*** SUPPLIED INFORMATION ***
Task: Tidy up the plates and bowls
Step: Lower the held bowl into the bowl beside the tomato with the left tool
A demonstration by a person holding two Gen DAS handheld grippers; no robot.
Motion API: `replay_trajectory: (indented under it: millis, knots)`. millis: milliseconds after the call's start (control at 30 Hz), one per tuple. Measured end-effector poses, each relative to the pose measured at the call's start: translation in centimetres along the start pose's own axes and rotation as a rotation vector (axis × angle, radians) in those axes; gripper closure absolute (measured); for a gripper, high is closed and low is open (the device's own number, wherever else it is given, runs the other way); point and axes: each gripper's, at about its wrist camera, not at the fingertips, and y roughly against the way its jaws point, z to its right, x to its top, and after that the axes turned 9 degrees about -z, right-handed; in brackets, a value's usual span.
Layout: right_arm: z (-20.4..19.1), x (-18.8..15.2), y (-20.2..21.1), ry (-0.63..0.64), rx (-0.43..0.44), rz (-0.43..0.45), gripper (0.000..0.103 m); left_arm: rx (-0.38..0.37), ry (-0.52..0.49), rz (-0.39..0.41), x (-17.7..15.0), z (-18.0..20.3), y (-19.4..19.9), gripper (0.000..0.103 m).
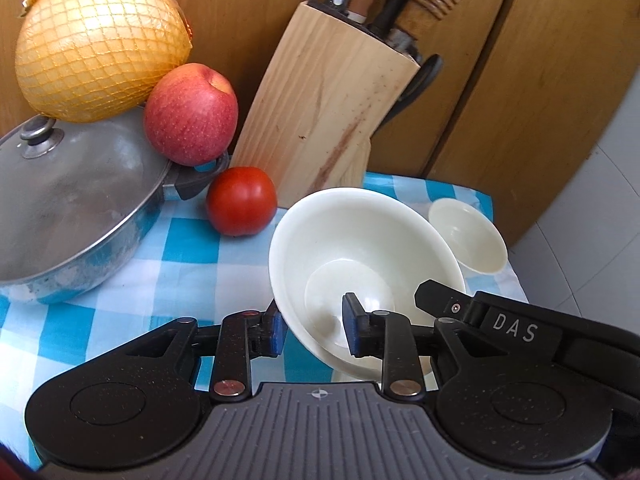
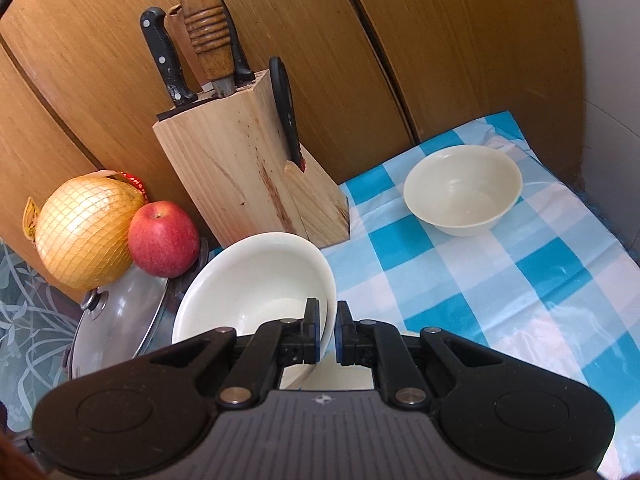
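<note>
A large cream bowl (image 1: 360,240) hangs tilted over the blue checked cloth (image 1: 120,300), its mouth turned toward the camera. My left gripper (image 1: 314,326) stands open astride its near rim. One pad is outside the wall and the other is inside, clear of it. My right gripper (image 2: 328,328) is shut on the rim of the large bowl (image 2: 256,280). One of its fingers (image 1: 436,298) shows at the bowl's right edge in the left wrist view. A small cream bowl (image 2: 464,188) (image 1: 468,236) sits upright on the cloth near the back right corner.
A lidded steel pot (image 1: 72,208) stands at left, with a netted pomelo (image 1: 100,44) and an apple (image 1: 192,112) resting on it. A tomato (image 1: 242,200) lies beside a wooden knife block (image 1: 320,108). Wooden cabinet doors (image 2: 440,40) close the back. The cloth ends at the right edge (image 2: 592,220).
</note>
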Motion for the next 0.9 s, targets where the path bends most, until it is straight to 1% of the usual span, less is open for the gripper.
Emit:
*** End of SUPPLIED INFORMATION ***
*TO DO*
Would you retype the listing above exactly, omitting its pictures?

*ANSWER TO THIS TASK*
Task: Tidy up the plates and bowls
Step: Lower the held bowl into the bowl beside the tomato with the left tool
A demonstration by a person holding two Gen DAS handheld grippers; no robot.
Motion API: `replay_trajectory: (indented under it: millis, knots)`. millis: milliseconds after the call's start (control at 30 Hz), one per tuple. Measured end-effector poses, each relative to the pose measured at the call's start: translation in centimetres along the start pose's own axes and rotation as a rotation vector (axis × angle, radians) in those axes; gripper closure absolute (measured); for a gripper, high is closed and low is open (the device's own number, wherever else it is given, runs the other way); point and axes: each gripper's, at about its wrist camera, not at the fingertips, and y roughly against the way its jaws point, z to its right, x to its top, and after that the axes turned 9 degrees about -z, right-handed; in brackets, a value's usual span.
Layout: right_arm: z (-20.4..19.1), x (-18.8..15.2), y (-20.2..21.1), ry (-0.63..0.64), rx (-0.43..0.44), rz (-0.43..0.45), gripper (0.000..0.103 m); left_arm: rx (-0.38..0.37), ry (-0.52..0.49), rz (-0.39..0.41), x (-17.7..15.0), z (-18.0..20.3), y (-19.4..19.9), gripper (0.000..0.103 m).
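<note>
A large cream bowl (image 1: 360,240) hangs tilted over the blue checked cloth (image 1: 120,300), its mouth turned toward the camera. My left gripper (image 1: 314,326) stands open astride its near rim. One pad is outside the wall and the other is inside, clear of it. My right gripper (image 2: 328,328) is shut on the rim of the large bowl (image 2: 256,280). One of its fingers (image 1: 436,298) shows at the bowl's right edge in the left wrist view. A small cream bowl (image 2: 464,188) (image 1: 468,236) sits upright on the cloth near the back right corner.
A lidded steel pot (image 1: 72,208) stands at left, with a netted pomelo (image 1: 100,44) and an apple (image 1: 192,112) resting on it. A tomato (image 1: 242,200) lies beside a wooden knife block (image 1: 320,108). Wooden cabinet doors (image 2: 440,40) close the back. The cloth ends at the right edge (image 2: 592,220).
</note>
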Motion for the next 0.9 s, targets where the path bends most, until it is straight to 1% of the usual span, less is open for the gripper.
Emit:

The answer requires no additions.